**Problem description**
Where the string "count" appears in a line of the material below, copy that line.

**Data to use**

------------------------------------------------------------

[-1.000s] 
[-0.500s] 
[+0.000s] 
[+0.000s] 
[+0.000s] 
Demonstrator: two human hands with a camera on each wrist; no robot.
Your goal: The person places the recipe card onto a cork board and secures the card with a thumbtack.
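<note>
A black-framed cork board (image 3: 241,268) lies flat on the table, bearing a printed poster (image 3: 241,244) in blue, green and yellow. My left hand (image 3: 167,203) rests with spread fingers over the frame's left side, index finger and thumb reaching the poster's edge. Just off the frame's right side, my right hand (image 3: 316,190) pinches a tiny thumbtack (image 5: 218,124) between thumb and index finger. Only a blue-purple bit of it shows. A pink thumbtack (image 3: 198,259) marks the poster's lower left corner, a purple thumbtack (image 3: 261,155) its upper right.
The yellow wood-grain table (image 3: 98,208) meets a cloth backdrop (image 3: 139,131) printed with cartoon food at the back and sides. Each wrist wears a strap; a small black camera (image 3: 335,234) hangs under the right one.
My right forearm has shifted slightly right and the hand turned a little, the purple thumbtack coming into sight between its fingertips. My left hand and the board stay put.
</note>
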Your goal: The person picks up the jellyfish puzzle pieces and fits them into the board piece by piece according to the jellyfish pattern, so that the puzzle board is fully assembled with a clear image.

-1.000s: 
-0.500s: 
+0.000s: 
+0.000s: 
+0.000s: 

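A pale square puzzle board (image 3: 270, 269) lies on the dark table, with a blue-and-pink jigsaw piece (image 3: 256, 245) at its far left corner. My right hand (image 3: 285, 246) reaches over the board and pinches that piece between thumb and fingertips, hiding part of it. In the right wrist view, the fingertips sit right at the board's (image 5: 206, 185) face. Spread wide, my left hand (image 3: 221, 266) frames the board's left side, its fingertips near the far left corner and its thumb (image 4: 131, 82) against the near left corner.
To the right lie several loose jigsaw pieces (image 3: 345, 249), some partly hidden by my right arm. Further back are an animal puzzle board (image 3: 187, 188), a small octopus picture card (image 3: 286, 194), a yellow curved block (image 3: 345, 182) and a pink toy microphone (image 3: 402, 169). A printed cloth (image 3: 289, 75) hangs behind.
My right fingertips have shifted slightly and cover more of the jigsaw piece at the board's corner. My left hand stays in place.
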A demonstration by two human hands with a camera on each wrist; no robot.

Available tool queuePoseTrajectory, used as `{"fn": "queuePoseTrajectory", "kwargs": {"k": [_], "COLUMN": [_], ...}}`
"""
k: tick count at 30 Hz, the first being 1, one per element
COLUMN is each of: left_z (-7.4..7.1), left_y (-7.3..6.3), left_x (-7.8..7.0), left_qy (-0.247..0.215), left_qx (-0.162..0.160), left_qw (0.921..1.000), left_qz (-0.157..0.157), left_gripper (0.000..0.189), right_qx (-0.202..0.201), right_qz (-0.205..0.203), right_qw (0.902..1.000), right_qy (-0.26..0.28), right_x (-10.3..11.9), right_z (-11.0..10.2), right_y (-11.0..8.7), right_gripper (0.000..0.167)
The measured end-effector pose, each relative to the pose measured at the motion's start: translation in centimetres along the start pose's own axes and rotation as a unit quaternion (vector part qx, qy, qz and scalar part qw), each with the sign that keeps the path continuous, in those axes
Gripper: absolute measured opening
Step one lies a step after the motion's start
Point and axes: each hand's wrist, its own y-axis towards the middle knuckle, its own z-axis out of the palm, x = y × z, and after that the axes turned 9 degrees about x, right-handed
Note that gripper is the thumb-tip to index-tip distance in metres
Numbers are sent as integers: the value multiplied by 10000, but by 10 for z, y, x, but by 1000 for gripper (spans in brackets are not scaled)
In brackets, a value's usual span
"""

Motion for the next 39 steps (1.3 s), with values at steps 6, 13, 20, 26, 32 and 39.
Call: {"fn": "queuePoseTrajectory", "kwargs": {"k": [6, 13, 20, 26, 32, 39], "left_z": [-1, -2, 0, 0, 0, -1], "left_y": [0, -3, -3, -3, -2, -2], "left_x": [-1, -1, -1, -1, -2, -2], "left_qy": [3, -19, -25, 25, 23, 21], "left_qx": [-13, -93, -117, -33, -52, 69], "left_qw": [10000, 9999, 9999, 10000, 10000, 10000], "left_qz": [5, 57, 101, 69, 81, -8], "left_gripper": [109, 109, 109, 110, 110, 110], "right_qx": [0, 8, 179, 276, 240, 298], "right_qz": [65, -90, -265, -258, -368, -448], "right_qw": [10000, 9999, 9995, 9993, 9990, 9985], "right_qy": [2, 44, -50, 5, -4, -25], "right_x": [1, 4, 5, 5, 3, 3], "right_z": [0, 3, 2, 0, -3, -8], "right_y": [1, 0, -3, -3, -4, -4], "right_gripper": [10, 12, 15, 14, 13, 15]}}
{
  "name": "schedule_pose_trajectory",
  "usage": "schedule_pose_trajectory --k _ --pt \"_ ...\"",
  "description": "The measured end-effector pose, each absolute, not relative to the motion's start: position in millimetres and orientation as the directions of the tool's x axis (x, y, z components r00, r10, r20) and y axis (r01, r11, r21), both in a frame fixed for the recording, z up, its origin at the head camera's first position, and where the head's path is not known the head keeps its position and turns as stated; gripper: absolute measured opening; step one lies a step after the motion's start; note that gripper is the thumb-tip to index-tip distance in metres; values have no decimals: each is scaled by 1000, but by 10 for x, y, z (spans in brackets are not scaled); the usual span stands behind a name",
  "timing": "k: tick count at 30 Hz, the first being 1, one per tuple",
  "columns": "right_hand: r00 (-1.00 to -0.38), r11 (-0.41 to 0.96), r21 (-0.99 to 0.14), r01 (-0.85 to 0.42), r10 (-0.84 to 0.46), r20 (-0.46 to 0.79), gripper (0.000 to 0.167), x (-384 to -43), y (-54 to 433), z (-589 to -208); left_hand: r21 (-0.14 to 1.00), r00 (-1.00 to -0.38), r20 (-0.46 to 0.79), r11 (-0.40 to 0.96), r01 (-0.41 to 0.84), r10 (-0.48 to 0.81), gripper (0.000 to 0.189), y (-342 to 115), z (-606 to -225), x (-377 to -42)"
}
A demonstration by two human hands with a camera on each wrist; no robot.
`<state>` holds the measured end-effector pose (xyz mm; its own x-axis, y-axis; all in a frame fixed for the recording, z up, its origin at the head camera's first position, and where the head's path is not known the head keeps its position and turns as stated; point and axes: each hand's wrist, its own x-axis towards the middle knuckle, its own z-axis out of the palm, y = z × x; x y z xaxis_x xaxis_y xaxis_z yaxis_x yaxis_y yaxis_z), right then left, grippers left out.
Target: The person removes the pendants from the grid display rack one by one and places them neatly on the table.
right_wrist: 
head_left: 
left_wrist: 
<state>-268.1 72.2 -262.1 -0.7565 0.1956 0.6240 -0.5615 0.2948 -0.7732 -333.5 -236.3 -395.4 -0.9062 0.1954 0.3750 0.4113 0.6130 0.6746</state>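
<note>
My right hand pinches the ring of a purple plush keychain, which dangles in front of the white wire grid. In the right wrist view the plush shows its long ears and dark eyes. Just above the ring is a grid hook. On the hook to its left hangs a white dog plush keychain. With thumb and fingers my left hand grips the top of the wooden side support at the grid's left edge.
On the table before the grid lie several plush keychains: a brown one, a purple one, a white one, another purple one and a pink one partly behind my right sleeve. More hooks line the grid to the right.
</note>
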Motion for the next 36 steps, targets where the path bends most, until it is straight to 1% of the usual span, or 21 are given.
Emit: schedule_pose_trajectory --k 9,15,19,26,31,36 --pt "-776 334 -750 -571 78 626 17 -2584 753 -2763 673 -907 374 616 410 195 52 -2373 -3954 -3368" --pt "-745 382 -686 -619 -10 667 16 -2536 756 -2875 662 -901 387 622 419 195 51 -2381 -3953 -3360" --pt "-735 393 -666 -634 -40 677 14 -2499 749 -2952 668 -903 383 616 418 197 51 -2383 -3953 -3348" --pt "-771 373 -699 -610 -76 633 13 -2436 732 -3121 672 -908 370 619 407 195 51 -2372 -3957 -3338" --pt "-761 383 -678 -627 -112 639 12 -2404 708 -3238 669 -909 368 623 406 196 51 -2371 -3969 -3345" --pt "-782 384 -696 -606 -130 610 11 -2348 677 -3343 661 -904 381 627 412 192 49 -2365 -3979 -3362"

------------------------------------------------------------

**Solution to the exercise**
k: tick count at 30 Hz, the first being 1, one per element
  "timing": "k: tick count at 30 Hz, the first being 1, one per tuple",

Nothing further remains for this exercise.